Previous studies investigated the role of BCG instillation in histologic variants of heterogenous sub-groups of patients. Shapur et al.[16] investigated BCG instillation in high-risk NMIBC associated with an heterogenous histologic variant. Among the 22 patients in the target population, 11 squamous or glandular, 6 nested, 4 micropapillary and one sarcomatoid variants were compared with 144 cases of pure urothelial carcinoma. The author concluded that the five-year recurrence-free survival (RFS) and CSS were similar in both groups; however, the progression-free survival (PFS) was statistically poor in the histological variants (p = 0.02). Another study investigated the effect of BCG instillation by Gofrit et al.[17] among 41 high-risk NMIBC patients with histologic variants including 14 micropapillary, 13 squamous, 9 glandular and 7 nested variants, compared with 140 cases of pure urothelial carcinoma. In this study, all the five-year RFS, PFS, OS and CSS were worse in the histologic variants. Squamous or glandular differentiation variants are the most common subtypes; however, no clinical evidence of intravesical BCG instillation is available[10]. A recent study from Japan[18] explored the clinical significance of BCG instillation therapy only in squamous or glandular differentiation using the data from 41 NMIBC patients. Based on a comparison of 20 BCG-treated and 21 non-BCG treated patients (included 15 observations), the study concluded that BCG instillation had a positive effect on PFS and CSS. Our results were similar to those reported by Yorozuwa et al.[18] using 62 squamous or glandular subtypes; however, a more selective cohort of high-risk NMIBC revealed the clinical benefit of BCG instillation in terms of OS and CSS.

Histological variants of NMIBC are associated with the risk of under staging. Weizer et al.[19] reported that mixed histological variants increased the risk of under staging, which may adversely impact survival. Kamat et al.[11] reported the pathological upstaging of 42% of micropapillary variants after early radical cystectomy. Squamous or glandular differentiation was associated with higher stages of disease and pathologic upstaging[8,20], warranting radical cystectomy in some patients. Our data suggest that radical cystectomy resulted in a clear survival benefit for 15 patients in terms of both OS (p = 0.013) and CSS (p = 0.013) compared with the observation group. All the cystectomy cases included clinical T1 involving TURBT specimen. OS (p = 0.893) and CSS (p = 0.811) were not substantially different between BCG instillation and radical cystectomy. Therefore, we suggest that BCG instillation was an appropriate treatment option for high-risk NMIBC cases manifesting squamous or glandular histologic variants.

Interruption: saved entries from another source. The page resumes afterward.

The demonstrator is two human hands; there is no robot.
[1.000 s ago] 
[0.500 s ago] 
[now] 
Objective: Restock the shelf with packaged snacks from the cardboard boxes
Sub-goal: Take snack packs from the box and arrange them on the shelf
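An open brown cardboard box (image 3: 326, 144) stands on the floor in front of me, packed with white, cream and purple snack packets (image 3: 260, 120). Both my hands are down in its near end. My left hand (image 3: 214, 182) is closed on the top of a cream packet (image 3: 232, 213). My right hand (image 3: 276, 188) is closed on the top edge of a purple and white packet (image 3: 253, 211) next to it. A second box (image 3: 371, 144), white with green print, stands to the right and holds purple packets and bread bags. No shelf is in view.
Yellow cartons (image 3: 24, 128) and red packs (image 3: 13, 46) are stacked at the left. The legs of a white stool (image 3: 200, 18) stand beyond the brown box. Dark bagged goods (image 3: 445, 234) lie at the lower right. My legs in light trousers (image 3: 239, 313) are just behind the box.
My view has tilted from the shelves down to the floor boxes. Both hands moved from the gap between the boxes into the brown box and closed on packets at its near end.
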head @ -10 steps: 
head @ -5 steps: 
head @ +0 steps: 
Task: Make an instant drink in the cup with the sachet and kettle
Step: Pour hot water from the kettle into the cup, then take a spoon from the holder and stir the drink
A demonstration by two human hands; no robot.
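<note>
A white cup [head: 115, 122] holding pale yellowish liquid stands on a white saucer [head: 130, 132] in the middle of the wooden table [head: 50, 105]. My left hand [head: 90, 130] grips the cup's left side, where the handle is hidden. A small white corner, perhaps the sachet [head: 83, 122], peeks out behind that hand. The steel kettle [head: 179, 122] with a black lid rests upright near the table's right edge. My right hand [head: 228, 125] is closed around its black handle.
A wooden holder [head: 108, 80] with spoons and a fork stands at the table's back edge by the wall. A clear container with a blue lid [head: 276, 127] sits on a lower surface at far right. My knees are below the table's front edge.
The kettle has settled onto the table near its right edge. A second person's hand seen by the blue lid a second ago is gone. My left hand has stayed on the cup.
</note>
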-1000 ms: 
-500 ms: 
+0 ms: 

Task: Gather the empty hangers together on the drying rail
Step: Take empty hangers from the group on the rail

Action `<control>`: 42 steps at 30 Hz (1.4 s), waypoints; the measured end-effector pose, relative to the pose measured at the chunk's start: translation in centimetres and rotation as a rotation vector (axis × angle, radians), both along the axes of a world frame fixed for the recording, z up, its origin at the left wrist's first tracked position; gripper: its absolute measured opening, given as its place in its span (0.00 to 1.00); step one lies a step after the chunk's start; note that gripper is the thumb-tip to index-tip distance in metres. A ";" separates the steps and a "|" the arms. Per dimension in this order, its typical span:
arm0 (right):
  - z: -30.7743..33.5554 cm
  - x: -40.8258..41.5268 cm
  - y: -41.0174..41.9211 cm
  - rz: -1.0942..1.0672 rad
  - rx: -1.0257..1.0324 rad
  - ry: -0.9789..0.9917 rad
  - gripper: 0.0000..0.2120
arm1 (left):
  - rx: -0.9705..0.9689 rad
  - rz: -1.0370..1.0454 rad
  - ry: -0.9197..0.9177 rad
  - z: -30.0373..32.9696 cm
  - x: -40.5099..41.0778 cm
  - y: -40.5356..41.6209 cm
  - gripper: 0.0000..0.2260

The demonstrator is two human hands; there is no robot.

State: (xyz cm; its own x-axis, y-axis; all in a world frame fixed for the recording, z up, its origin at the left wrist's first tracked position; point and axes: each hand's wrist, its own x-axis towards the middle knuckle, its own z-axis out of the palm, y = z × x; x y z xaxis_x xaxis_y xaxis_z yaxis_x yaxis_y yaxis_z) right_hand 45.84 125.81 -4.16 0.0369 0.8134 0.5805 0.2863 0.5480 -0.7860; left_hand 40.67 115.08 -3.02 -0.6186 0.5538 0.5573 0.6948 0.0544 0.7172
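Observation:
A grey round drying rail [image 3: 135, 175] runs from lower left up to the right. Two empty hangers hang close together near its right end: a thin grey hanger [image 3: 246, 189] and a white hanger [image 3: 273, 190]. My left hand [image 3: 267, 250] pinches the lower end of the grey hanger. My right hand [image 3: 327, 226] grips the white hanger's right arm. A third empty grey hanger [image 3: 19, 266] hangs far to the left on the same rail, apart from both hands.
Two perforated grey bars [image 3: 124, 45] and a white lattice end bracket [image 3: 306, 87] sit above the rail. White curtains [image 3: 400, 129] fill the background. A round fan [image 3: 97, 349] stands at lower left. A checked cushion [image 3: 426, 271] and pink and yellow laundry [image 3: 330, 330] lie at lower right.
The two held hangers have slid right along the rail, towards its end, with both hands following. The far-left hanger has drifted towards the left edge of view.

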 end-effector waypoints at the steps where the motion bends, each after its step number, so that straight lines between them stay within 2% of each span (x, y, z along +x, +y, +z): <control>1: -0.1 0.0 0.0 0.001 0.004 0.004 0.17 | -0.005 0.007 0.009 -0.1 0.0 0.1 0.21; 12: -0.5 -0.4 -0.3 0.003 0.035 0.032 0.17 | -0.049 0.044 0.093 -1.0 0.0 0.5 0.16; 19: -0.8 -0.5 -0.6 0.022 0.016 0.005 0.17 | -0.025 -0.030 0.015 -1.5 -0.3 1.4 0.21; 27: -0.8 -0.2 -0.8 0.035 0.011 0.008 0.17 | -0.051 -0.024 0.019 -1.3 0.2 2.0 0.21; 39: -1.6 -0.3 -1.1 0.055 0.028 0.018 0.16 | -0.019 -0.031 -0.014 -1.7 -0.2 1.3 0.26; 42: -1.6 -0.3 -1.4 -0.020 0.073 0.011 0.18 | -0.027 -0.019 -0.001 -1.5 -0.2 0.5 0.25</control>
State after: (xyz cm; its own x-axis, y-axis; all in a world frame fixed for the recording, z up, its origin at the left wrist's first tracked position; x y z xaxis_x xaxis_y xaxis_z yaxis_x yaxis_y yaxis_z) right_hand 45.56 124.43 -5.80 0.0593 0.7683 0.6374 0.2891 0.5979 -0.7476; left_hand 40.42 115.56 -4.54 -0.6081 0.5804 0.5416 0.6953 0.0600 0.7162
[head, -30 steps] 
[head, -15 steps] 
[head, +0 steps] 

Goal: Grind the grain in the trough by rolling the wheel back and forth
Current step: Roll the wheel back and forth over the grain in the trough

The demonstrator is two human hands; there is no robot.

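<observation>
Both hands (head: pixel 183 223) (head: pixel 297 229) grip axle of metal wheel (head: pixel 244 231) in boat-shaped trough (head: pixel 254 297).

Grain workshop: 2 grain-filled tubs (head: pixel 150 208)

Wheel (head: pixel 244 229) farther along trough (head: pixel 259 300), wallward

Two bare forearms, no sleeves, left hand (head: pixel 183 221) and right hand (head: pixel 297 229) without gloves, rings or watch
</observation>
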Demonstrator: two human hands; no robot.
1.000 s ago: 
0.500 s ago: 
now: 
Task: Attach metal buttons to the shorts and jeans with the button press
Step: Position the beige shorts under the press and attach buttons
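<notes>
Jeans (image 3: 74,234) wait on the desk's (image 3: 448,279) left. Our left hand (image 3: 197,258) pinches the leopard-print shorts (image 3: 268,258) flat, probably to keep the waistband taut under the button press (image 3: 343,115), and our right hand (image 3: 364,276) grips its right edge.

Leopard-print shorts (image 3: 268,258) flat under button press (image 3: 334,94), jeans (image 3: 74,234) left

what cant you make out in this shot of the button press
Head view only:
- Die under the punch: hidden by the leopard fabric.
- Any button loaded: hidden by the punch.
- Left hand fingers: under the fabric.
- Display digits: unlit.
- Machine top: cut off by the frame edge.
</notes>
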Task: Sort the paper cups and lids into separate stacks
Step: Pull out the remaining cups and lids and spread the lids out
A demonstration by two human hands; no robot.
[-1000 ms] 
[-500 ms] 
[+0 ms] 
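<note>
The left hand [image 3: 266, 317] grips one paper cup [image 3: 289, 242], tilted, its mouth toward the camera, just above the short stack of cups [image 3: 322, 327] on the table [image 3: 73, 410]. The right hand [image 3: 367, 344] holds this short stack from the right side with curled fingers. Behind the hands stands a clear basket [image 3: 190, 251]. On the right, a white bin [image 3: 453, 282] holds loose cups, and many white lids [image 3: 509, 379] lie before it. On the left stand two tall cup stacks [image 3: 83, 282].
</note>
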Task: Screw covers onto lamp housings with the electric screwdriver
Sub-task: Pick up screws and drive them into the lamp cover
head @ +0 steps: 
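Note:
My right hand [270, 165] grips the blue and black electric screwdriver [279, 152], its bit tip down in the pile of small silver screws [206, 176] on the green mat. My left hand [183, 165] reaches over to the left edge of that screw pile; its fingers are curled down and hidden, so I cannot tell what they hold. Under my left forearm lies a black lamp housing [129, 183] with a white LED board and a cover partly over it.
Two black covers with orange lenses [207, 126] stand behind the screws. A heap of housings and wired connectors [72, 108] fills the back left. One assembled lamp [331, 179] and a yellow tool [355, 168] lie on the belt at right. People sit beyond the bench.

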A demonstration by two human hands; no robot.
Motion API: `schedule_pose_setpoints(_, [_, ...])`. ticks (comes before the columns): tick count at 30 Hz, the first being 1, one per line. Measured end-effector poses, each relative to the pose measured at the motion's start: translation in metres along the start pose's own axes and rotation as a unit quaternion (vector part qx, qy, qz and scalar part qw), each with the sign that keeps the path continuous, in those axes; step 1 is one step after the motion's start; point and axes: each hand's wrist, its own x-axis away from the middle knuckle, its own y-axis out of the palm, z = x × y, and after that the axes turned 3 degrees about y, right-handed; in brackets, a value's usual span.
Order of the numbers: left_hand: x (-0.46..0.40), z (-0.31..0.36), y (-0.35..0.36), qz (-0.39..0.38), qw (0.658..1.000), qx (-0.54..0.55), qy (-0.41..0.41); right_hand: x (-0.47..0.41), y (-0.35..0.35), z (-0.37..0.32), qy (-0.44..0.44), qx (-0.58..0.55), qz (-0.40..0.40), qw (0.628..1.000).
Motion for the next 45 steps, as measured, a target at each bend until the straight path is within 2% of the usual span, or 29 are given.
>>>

Our study has several limitations. First, this was designed retrospectively, and therefore, we cannot exclude the risk of bias. The average prevalence of histologic variants ranged from 10% to 25% in studies; however, only 8.8% of patients showed histological variants in our study, which may suggest a potential risk of selection bias. To overcome these limitations, we selected homogenous disease groups of high-risk NMIBC. However, this attempt provided only limited number of eligible patients for this study. The small sample size of 62 target patients analyzed in this study is another limitation. The selection of treatment modality followed by surgeon’s and patient’s preference, and this should be affected on lower survival of observation group. Despite these limitations, this study included the largest number of eligible patients and successfully demonstrated the clinical impact of BCG instillation therapy compared with all the eligible treatment options. This result highlights the role of effective treatment strategies for high-risk NMIBC with squamous or glandular variants. Further large-scale, prospective studies are needed to establish the efficacy of different treatment strategies unequivocally.

Conclusion

In high-risk NMIBC bladder cancer with squamous or glandular histological variants, treatment with intravesical BCG and radical cystectomy shows survival gain. No differences in OS and CSS were found with intra-vesical BCG instillation and radical cystectomy. In high-risk NMIBC with histological variants, BCG instillation represents an appropriate treatment option.